燃料の戦略も重要である。フォーミュラニッポンは、決勝レース中の給油が義務付けられているため、少なめにスタートしてマージンを稼ぐか、たっぷり入れてできるだけ給油のロスを少なくするか。これによりマシンの重量差が生じ、追い抜きが多く見られる要素になる。
そうなると、ピットクルーは確実に作業を行う必要があり、チーム全体で一丸となってレースを戦う必要が出てくる。
F1で給油が義務付けられた頃、ハイテク時代と相俟ってピットのミスでしか順位が変わらない実につまらない時代があったが、それは逆にピットクルーにいい緊張を与え、ピット作業は重要な見所の一つとなった。今年からF1はタイヤ交換が禁止になり、レースの見所が一つ減ったのは残念である。

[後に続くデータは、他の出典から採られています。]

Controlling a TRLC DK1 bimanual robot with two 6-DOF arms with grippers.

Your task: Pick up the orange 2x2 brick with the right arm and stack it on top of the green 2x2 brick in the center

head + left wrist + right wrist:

今回、2ピット作戦を敢行した小暮は、軽いマシンで数多くのバトルを展開し、見せ所をつくってくれた。優勝した井出も霞むほどである。2回のピット作業に加え、追い抜きもより必要なのでミスの危険性は高いが、見ている方としては面白い。
とはいえ、10位スタートから優勝した井出も素晴らしい。上位の脱落も手伝ったが、ジャンプスタートと堅実な走りで優勝を勝ち取った。
ベテラン勢の元気のなさは心配である。虎、野田は早々にリタイヤし、本山も見せ場なく埋もれてしまった。若手を引きずりおろす脅威になってほしいのだが、がんばってもらいたい。